Queda la opción de suponer que «las cosas se van a arreglar...» (el que se dice « optimista» y que no quiere ver pálidas en el mundo). La contracara es imaginar que «todo seguirá yendo a un desastre...» ( creyendo que los mercados se terminan, ante una fase depresiva de los ciclos). Lo que nos parece que cabe es acumular la información valiosa, la que se refiere a variables capaces de hacer cambiar un rumbo. Las que resultan ingobernables para el simple operador, inclusive para los propios gobernantes de los países. A partir de ello y siguiendo de cerca los síntomas, que después serán los asuntos ya de cuerpo entero, poseer una estrategia para enfrentarlos. (Y esto igual no asegura mucho, pero al menos dará la ocasión de esperar los cambios de frente y no que lleguen por las espaldas.)

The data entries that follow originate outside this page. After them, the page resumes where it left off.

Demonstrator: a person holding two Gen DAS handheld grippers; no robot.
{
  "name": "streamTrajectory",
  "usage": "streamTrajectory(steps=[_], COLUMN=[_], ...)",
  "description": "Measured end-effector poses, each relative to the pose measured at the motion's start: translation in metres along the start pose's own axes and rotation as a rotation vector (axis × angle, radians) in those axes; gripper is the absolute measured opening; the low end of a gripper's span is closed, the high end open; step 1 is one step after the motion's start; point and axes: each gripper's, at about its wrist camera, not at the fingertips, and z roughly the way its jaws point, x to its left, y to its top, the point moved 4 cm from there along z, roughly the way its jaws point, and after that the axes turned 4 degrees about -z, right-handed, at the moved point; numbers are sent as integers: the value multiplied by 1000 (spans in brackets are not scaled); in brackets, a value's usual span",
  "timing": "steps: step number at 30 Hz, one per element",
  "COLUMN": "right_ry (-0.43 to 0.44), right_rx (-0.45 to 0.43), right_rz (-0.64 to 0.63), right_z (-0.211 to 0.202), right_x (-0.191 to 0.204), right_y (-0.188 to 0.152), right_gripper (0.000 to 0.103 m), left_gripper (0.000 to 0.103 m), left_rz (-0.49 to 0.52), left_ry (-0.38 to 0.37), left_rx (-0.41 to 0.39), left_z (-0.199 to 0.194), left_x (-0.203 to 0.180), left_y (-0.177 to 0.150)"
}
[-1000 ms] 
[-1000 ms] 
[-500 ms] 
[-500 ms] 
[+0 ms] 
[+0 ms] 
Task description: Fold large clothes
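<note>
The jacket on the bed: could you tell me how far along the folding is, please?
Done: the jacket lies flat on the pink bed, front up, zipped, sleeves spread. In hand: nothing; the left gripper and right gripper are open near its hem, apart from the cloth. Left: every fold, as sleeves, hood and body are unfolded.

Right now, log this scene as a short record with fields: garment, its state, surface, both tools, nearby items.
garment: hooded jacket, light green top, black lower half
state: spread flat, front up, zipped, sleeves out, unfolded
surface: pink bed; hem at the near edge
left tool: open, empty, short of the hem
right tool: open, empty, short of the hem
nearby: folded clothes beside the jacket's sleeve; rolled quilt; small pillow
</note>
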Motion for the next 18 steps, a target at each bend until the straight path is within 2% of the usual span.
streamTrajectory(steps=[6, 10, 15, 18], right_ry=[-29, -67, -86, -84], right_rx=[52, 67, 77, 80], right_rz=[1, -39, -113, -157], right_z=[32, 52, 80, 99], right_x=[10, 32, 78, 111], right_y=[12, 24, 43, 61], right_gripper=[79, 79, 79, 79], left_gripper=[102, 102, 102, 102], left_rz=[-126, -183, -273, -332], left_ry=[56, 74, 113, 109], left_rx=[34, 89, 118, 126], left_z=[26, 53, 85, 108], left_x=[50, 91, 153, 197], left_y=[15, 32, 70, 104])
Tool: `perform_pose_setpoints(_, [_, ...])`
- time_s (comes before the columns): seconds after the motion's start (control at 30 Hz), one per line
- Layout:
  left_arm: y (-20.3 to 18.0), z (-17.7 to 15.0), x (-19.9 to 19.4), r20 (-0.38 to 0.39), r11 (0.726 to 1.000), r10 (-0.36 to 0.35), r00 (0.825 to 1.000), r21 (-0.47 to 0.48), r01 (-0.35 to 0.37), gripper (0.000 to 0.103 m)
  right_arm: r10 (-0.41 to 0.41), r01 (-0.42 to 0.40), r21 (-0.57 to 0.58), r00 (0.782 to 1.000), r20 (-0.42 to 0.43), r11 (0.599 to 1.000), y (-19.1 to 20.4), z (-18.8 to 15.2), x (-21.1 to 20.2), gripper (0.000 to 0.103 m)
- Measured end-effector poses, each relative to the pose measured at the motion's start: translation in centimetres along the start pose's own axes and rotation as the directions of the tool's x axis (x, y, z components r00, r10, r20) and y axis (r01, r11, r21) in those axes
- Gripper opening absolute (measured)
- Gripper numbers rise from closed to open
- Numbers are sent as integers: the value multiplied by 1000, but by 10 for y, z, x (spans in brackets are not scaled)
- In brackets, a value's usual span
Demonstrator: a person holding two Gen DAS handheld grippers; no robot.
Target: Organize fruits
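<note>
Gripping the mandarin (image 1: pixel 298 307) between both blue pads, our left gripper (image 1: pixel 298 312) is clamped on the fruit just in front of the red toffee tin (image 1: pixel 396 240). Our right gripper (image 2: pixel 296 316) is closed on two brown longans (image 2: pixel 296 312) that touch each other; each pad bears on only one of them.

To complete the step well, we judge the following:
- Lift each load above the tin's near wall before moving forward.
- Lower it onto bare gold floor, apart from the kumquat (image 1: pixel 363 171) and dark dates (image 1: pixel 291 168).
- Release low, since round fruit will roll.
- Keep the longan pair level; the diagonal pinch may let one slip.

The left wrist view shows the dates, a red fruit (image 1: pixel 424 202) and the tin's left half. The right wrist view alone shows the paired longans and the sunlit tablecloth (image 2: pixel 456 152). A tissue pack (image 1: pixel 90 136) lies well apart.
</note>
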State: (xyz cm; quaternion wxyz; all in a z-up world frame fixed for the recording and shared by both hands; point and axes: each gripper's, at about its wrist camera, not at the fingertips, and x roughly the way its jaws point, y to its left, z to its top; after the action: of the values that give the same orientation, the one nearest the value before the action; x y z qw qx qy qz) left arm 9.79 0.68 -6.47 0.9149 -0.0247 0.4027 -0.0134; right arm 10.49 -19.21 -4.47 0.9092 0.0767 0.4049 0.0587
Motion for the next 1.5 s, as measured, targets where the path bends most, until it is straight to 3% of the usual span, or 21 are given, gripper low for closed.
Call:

Se está terminando un ejercicio 2007 al que hemos visto como placentero en ciertos pasajes, pero que después tuvo una inequívoca frontera y, a partir de ésta, se hizo terreno árido. El deseo de que «2008 resulte mejor» -frase de brindis-no descarta que se pueda ver uno todavía peor. Y lo que se viene acumulando, en señales e informes valiosos, resultan claras advertencias sobre esto último.